Here is a one-element list:
    L = new Cell("cherry", L)

How about this? In what order do they get added?
    L = new Cell("blueberry", L);
    L = new Cell("apricot", L);

What does this loop do?
    Cell p = L;
    while (p!= null) {
          System.out.println(p.data());
          p = p.next();
    }

First examples: LinkedList.demos. These involve "raw" cell manipulations

Second: the LinkedList class, and LLtests

    printList
    addFirst
    the equals() method

third: unit testing

Thursday

Mergesort:

If your mergePass had
       while (i<len) { mergeBlocks(...); i +=2*blocksize;}
then you must make the correction I mentioned during the lab on Tuesday.

BUT if your mergePass had
       while (i<len-blocksize) {mergeBlocks(...); i+= 2*blocksize;}
then you cease mergeBlocking as soon as you fail to have at least part of a second block, so the problem case does not arise.

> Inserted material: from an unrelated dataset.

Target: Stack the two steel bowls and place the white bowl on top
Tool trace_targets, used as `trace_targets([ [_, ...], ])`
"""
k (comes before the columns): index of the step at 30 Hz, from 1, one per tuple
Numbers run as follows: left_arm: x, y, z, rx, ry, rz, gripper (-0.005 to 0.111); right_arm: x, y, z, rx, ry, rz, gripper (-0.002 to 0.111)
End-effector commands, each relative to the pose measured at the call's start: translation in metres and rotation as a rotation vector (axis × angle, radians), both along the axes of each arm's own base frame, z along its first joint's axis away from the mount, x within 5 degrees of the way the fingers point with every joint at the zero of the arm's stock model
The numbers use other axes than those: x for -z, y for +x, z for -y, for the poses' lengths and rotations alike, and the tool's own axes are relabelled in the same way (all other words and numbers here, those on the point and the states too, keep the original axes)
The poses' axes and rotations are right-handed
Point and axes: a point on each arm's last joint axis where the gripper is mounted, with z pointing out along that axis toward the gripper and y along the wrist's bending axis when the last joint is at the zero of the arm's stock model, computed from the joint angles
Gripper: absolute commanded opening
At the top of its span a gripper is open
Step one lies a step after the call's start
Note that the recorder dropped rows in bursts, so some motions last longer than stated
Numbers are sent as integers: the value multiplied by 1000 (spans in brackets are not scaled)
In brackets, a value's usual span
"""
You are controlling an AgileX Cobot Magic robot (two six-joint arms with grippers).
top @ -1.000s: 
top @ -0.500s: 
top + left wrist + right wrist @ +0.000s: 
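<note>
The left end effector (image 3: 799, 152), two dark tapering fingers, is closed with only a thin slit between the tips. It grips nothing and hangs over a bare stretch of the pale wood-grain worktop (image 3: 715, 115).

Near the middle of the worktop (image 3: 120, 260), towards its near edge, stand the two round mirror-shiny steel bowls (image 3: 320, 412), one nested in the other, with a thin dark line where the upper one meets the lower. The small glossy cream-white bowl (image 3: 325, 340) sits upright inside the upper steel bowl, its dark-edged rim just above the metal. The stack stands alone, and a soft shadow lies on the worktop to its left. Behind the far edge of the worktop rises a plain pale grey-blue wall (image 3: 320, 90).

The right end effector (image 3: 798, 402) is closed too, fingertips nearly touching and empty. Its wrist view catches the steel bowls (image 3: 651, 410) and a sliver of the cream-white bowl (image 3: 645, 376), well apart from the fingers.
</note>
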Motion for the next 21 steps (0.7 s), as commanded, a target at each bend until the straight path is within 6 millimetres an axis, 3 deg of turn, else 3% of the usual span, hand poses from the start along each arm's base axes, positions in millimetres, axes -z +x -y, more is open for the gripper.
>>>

This is why my code (the second form here) worked, when my mergeBlocks() did not work for many of you.

null objects

It has always been illegal in Java to call any methods on an object variable until it has been allocated with new. Things are no different here, except  that in linked structures we routinely encounter object variables that are null (not allocated) and always will be. A null variable is to be thought of as a termination marking, not as a sign that something hasn't been allocated yet.

As a consequence, before you call p.data() or p.next(), you should have verified explicitly in the code that p!=null. Example:
    while (p!=null) {foo(p.data()); p = p.next(); }
    while (p!=null && p.data != X) p = p.next;         // simple search for X
    implementation of get(n)

Unit Test creation

Examples of creating tests using BlueJ and manually
Discussion of completeness of testing: what should we test for?

Note that asking for get(N) for an N-element list is a particularly tricky case!

add a test for reversing an empty list? A one-element list?

add a test for clone
Subtle issue: we also need to modify one list, and verify that the clone is now different! Why is this?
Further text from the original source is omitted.